Root first, ask questions later is rallying cry of un-Colts fans

June 29, 1994|By Jean Marbella | Jean Marbella,Sun Staff Writer

When "Big Wheel" Leonard Burrier started spelling it out for the noontime crowd at Harborplace yesterday, they knew exactly what to do: They gave the superfan a C, an O, an L, a T and an S.

It was a show of team spirit, as well as an act of civil disobedience.

The day after a federal judge ordered Baltimore's new Canadian Football League team to stop using the city's old Colts name, several hundred people attending the pep rally at Harborplace blithely ignored him. They wore Baltimore CFL Colts T-shirts. They ogled the Baltimore CFL Colts cheerleaders. They called it as they saw it.

"I waited 10 years for this. They're the Colts to me, I don't care what they call them," declared Joe Herb, 33, who came from Anne Arundel County to support the CFL team that, name or no name, plays its first home exhibition game tonight at Memorial Stadium.

Because of a trademark suit -- the National Football League and the Indianapolis Colts claim ownership of the Colts name -- the new team is calling itself the "Baltimore CFLs" for now.
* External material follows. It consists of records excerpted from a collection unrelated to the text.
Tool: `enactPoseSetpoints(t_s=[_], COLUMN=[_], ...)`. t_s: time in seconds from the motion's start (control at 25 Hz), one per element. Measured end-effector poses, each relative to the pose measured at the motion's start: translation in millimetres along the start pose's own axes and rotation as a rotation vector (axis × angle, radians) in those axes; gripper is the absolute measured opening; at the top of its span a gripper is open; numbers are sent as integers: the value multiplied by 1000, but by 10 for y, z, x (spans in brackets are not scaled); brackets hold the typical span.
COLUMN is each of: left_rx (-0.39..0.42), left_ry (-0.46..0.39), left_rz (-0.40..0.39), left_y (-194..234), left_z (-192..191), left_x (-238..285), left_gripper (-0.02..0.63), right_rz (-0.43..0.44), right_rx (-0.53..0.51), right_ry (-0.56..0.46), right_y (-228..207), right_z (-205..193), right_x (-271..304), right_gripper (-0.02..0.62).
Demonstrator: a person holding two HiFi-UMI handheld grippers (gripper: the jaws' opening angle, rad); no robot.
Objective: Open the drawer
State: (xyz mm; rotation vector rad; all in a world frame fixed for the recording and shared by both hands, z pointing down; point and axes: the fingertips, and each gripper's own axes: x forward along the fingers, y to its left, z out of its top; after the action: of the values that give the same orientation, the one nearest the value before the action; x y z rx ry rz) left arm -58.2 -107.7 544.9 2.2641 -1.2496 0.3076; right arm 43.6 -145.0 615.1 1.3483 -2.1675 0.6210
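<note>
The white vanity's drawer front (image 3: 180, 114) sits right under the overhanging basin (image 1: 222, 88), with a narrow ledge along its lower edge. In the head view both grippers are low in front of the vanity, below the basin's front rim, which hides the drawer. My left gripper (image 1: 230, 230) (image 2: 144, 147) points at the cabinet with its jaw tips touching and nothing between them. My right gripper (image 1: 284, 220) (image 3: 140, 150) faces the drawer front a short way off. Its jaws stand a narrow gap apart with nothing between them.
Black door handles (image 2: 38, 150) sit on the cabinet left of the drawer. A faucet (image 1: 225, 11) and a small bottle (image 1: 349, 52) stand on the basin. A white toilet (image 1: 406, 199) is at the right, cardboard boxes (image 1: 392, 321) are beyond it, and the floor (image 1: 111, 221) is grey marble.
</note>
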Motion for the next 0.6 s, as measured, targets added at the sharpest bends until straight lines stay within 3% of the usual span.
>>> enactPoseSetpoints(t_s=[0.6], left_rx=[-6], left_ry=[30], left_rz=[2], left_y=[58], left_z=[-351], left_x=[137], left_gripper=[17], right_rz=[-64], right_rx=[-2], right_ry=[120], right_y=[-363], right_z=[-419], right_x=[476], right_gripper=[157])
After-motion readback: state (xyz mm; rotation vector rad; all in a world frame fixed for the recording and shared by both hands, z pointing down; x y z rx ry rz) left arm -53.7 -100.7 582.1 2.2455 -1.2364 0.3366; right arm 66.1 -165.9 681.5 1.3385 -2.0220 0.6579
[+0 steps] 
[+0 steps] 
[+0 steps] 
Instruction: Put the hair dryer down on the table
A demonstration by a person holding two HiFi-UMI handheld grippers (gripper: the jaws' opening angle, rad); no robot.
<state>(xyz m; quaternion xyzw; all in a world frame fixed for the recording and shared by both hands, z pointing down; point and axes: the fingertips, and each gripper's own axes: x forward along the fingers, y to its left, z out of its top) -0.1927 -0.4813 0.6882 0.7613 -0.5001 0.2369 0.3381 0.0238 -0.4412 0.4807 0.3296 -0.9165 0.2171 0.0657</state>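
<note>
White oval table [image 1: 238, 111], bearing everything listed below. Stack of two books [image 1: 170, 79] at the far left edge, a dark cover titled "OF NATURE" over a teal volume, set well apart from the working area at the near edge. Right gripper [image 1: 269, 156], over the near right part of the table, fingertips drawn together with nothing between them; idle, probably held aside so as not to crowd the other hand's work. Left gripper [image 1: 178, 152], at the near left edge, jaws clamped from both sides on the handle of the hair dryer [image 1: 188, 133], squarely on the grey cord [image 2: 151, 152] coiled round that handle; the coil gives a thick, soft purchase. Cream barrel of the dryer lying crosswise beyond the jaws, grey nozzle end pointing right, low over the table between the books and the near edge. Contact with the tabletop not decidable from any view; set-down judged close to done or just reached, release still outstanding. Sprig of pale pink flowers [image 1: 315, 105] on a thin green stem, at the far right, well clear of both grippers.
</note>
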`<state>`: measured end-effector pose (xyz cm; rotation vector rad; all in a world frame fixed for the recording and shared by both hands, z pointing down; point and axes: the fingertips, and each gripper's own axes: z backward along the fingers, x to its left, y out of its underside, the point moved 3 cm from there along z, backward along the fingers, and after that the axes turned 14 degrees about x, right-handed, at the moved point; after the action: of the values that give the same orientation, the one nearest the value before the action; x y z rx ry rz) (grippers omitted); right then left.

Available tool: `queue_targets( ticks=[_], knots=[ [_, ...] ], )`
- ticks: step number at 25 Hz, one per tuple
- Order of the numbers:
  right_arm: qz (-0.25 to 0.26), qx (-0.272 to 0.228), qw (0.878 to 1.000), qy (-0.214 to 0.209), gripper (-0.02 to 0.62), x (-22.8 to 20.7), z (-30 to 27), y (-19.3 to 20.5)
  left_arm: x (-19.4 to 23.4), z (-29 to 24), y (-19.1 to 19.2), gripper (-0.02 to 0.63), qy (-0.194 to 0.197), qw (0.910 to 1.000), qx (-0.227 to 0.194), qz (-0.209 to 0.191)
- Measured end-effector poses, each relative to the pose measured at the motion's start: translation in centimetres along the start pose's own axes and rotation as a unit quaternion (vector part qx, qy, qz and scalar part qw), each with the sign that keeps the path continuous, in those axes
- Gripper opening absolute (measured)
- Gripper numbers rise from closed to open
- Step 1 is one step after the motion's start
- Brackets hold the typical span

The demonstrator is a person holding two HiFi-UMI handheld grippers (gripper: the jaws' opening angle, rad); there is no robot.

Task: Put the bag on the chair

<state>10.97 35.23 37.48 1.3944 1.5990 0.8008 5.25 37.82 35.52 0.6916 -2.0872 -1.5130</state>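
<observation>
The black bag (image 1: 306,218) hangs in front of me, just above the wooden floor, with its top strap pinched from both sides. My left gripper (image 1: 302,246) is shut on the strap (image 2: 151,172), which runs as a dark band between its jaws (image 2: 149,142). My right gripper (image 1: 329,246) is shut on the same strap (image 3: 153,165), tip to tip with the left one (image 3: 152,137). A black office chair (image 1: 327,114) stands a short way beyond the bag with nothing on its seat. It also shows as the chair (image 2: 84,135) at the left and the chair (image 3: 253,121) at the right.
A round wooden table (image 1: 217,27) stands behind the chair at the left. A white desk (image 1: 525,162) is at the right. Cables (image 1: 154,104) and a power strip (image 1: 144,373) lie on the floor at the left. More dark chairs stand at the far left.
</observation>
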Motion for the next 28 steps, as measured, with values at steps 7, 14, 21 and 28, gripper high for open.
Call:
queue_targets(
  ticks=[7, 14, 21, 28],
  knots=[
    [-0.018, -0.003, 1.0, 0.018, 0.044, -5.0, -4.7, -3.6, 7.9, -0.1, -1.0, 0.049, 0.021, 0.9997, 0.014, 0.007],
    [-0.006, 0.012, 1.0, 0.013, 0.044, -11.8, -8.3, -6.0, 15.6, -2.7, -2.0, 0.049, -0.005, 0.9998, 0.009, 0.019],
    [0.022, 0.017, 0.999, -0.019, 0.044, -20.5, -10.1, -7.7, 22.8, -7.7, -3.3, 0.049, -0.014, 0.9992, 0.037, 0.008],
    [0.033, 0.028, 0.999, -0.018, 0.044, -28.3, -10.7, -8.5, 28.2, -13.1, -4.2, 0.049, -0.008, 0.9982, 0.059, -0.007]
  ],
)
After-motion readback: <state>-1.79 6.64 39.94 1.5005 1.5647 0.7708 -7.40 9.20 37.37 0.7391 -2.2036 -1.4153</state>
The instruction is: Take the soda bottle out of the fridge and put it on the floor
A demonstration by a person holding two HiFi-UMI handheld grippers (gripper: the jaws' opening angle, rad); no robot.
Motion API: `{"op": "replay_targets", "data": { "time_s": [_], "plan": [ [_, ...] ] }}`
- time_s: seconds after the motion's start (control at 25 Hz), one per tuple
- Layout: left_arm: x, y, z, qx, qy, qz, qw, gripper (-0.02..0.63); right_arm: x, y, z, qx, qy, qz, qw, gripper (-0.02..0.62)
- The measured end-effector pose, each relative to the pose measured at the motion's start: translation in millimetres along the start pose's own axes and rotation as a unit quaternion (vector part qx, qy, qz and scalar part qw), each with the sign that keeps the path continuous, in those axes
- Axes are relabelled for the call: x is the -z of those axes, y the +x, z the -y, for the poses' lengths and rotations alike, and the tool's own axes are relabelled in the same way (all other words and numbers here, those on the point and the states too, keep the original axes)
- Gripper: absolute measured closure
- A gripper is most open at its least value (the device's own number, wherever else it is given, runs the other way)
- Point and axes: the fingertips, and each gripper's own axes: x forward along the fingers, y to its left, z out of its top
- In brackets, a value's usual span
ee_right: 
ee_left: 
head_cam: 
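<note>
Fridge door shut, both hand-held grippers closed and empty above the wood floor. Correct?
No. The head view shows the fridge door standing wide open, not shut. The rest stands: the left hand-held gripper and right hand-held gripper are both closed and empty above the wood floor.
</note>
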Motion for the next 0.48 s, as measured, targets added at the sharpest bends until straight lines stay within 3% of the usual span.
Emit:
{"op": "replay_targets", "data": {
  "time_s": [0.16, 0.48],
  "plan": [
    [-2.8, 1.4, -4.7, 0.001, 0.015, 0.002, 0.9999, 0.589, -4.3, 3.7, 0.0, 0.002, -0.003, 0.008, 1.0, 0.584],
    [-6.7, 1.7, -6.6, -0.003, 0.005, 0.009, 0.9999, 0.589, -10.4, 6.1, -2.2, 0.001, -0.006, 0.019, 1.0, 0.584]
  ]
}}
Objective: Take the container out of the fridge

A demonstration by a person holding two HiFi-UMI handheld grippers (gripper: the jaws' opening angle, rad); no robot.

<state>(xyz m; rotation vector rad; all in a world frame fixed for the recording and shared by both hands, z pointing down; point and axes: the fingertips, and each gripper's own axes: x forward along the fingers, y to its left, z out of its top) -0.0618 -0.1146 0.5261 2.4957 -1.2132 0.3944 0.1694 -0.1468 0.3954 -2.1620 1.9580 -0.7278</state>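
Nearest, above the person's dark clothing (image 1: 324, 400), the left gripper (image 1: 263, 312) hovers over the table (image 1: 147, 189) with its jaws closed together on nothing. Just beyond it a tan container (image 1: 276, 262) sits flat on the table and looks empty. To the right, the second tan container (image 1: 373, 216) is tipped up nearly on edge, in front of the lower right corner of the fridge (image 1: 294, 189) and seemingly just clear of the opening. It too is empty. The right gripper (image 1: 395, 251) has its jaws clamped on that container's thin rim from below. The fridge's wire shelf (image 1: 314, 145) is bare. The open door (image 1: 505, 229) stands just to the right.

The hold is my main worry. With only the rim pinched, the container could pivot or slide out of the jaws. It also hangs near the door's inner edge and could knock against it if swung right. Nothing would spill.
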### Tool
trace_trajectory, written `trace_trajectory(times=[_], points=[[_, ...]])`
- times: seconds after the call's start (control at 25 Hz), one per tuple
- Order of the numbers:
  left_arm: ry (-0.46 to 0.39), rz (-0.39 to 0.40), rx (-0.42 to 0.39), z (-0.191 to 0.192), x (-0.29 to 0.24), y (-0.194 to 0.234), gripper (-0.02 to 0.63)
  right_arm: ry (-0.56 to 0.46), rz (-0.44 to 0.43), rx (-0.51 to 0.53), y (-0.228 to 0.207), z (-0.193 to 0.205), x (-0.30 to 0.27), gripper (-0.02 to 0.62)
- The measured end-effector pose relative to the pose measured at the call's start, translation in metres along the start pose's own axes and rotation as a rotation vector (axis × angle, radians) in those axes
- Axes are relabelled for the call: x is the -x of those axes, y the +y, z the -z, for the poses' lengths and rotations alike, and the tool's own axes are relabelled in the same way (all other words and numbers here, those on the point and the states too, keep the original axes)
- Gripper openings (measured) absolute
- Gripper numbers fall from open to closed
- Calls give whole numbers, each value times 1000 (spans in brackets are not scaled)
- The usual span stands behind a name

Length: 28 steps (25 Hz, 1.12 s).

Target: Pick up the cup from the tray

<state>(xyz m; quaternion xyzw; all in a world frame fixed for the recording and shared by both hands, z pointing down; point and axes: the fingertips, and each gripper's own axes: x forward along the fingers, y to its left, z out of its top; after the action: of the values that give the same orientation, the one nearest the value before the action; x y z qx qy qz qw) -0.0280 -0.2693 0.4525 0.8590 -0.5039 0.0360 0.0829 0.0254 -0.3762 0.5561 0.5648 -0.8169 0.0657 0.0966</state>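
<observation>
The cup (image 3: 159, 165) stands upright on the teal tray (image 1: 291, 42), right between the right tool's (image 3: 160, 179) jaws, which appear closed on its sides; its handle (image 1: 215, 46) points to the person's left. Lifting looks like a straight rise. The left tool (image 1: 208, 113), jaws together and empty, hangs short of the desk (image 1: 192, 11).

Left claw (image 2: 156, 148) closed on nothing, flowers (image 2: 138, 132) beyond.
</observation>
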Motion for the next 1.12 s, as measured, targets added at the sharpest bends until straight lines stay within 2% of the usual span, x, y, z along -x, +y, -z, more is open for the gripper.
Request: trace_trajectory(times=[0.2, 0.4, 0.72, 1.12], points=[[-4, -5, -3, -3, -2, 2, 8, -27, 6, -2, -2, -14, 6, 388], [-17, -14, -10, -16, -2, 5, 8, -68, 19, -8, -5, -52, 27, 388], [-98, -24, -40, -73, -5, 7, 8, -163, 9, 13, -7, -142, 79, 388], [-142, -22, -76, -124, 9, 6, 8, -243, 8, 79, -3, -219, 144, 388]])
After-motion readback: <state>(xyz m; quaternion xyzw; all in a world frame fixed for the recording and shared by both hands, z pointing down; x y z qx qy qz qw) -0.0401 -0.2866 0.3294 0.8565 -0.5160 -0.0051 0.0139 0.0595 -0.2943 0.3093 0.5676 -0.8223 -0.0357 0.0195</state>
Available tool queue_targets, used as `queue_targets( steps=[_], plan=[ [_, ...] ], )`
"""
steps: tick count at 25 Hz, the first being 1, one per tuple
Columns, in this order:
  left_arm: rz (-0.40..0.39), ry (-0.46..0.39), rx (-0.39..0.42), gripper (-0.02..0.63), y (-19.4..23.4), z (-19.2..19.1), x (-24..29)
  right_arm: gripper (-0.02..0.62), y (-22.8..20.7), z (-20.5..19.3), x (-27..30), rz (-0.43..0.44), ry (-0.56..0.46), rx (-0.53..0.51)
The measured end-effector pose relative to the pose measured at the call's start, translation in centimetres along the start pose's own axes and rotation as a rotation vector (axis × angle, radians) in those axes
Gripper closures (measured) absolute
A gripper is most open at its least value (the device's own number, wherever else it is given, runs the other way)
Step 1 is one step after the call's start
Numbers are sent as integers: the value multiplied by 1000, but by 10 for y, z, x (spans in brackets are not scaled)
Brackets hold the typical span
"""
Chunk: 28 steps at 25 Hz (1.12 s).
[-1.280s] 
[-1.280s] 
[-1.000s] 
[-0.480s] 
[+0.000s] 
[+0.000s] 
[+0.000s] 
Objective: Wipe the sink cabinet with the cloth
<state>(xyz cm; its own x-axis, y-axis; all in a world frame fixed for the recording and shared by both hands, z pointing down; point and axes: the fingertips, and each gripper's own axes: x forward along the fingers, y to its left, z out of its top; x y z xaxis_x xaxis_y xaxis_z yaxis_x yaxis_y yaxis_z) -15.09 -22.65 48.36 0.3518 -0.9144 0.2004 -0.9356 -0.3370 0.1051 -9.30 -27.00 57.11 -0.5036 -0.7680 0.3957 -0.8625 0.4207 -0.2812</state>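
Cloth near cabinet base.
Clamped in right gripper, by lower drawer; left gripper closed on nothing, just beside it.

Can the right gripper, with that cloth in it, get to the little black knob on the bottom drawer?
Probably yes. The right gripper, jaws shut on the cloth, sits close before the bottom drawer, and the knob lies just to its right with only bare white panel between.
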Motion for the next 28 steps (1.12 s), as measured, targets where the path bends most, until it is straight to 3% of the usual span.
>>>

But it is continuing its fight to bring back the nickname that's for ever embedded in the city's memory -- the one stolen away when the hated Bob Irsay moved the city's NFL team to Indianapolis that dark night 10 years ago.

"The Baltimore Colts belong to Baltimore," said Tom Matte, the former Colt running back turned Camden Yards barbecue chef and limited partner in the CFL franchise. "We can call ourselves whatever, people will still say, 'Colts.' "

Mr. Matte and other former Colts -- including Artie Donovan, Stan White, Bruce Laird, Bill Troup and Ordell Braase -- were introduced at the rally and are among the 60 "alumni" who will attend tonight's exhibition game against the Winnipeg Blue Bombers. They were decidedly more familiar to rally-goers than the CFL team that was introduced at the rally.

Will a football team by any other name be as sweet?

"It loses some of the allure," rally-goer Mike Beczkowski, 24, an account executive at T. Rowe Price, says of an un-Colt team.

"It's the Colts we can identify with, not with the CFL," agrees his co-worker, Ron Chanski, 23.

Others, though, said that to a football-starved city, the name isn't the only important thing.

"The name matters -- it's an inspiration to the people of Baltimore, it has close ties to Baltimore. But we've waited for football for so long, any name they pick, I think people will support it," said April Wise, 23, one of the cheerleaders and an accountant with Ernst & Young.

"It's a new league, it has no connection to the NFL. Give 'em a new name, give 'em new traditions," said Joe Mazzella, 28, a landscaper wearing a T-shirt that similarly reflected his disenchantment with the NFL for failing to give Baltimore an expansion team.

The controversy over the name may actually serve to fire up people who haven't embraced the less familiar CFL as they might have an NFL franchise.

"When I look at this," said rally-goer Fred Abt, 57, a devoted fan of both the old Colts and the new guys that would replace them in Baltimore's heart, "I think, at least it's put the team in the limelight."